[Stored records]
━━━━━━━━━━

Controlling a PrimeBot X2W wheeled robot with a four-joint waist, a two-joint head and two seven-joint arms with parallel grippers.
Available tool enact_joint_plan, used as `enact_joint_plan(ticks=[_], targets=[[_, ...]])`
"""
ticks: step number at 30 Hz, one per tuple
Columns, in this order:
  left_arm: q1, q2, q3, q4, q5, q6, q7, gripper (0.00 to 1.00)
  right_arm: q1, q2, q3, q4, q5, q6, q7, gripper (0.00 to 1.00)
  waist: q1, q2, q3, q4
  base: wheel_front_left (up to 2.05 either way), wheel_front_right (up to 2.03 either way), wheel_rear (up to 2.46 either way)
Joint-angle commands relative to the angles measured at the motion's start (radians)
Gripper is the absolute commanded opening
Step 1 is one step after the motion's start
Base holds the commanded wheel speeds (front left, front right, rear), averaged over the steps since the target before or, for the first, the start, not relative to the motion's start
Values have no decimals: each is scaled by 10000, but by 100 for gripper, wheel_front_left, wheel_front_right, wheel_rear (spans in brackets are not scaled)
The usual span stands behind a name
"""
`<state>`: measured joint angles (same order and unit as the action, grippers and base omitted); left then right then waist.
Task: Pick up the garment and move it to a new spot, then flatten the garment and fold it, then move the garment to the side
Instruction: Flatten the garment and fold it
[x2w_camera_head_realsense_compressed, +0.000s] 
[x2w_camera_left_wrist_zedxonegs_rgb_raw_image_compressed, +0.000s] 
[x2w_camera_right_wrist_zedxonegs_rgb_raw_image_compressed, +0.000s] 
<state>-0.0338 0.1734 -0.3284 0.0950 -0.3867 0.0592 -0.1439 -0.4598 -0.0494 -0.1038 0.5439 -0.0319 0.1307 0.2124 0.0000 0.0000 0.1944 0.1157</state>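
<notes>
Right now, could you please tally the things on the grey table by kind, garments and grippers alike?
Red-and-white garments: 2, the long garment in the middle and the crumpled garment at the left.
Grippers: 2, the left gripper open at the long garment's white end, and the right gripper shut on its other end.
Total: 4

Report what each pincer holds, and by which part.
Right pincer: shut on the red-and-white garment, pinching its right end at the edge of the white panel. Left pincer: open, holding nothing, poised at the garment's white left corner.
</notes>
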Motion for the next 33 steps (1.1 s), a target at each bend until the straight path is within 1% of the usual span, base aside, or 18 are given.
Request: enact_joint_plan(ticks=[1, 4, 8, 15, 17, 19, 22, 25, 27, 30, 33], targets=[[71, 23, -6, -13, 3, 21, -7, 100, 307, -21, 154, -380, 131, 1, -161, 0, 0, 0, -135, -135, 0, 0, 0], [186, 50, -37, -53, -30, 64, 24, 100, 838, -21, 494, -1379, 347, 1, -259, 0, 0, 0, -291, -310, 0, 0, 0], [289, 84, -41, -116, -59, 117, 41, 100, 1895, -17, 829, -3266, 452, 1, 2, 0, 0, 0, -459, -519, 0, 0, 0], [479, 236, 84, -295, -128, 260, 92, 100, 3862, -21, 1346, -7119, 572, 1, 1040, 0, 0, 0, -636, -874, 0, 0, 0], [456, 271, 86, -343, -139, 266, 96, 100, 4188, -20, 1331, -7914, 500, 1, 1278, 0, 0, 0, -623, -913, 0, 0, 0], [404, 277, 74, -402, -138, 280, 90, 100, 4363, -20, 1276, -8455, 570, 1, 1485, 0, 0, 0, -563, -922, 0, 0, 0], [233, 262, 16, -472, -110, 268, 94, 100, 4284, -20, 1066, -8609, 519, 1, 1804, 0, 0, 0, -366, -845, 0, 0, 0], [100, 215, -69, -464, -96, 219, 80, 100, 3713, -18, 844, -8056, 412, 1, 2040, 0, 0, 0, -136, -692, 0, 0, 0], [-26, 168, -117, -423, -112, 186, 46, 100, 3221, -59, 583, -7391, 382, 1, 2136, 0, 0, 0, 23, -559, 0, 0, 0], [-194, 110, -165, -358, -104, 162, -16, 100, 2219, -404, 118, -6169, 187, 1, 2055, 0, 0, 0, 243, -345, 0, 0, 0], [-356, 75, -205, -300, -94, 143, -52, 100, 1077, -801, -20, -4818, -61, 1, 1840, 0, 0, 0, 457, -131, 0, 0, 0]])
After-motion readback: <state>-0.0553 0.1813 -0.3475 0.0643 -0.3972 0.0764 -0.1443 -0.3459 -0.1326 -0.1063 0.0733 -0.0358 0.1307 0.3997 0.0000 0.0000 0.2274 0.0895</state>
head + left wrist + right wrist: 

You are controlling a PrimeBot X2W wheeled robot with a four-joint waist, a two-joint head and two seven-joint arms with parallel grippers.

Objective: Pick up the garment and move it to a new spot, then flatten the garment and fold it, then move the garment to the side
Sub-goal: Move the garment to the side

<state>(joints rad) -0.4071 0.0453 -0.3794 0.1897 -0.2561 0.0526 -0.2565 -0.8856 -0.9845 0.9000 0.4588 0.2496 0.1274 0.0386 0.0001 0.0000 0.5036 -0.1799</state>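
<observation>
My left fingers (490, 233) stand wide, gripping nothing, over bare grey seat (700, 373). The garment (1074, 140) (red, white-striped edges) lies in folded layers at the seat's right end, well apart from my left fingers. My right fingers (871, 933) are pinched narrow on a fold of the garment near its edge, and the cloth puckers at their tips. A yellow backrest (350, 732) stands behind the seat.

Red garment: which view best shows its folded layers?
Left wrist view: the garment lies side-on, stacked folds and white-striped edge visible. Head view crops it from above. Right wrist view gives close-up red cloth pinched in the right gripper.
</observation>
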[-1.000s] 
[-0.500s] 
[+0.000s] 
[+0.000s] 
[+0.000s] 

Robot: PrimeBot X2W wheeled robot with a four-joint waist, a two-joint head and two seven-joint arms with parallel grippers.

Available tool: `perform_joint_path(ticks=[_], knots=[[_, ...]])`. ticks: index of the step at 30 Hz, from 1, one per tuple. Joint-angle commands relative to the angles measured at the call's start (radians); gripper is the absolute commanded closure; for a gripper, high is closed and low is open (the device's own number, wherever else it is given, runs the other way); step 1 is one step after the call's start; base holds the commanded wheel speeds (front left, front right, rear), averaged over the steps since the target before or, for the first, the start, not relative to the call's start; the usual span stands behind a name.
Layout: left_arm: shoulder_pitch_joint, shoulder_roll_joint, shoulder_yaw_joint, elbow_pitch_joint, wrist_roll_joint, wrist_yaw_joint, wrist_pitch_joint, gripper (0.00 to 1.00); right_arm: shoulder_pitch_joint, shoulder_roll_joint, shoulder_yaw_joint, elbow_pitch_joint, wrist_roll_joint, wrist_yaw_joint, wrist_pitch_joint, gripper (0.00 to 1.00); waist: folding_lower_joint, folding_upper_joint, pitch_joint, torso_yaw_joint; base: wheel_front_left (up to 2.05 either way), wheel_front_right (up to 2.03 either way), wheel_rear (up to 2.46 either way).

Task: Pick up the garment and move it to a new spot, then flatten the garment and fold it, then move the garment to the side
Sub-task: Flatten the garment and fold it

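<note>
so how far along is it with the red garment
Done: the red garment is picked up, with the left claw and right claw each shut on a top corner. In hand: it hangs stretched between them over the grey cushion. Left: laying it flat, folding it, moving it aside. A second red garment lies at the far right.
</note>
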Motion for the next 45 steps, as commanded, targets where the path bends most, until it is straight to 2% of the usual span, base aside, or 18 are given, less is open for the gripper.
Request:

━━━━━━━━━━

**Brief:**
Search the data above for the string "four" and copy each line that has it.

**Answer to this exercise:**
Controlling a PrimeBot X2W wheeled robot with a four-joint waist, a two-joint head and two seven-joint arms with parallel grippers.
You are controlling a PrimeBot X2W wheeled robot with a four-joint waist, a two-joint head and two seven-joint arms with parallel grippers.
Robot: PrimeBot X2W wheeled robot with a four-joint waist, a two-joint head and two seven-joint arms with parallel grippers.

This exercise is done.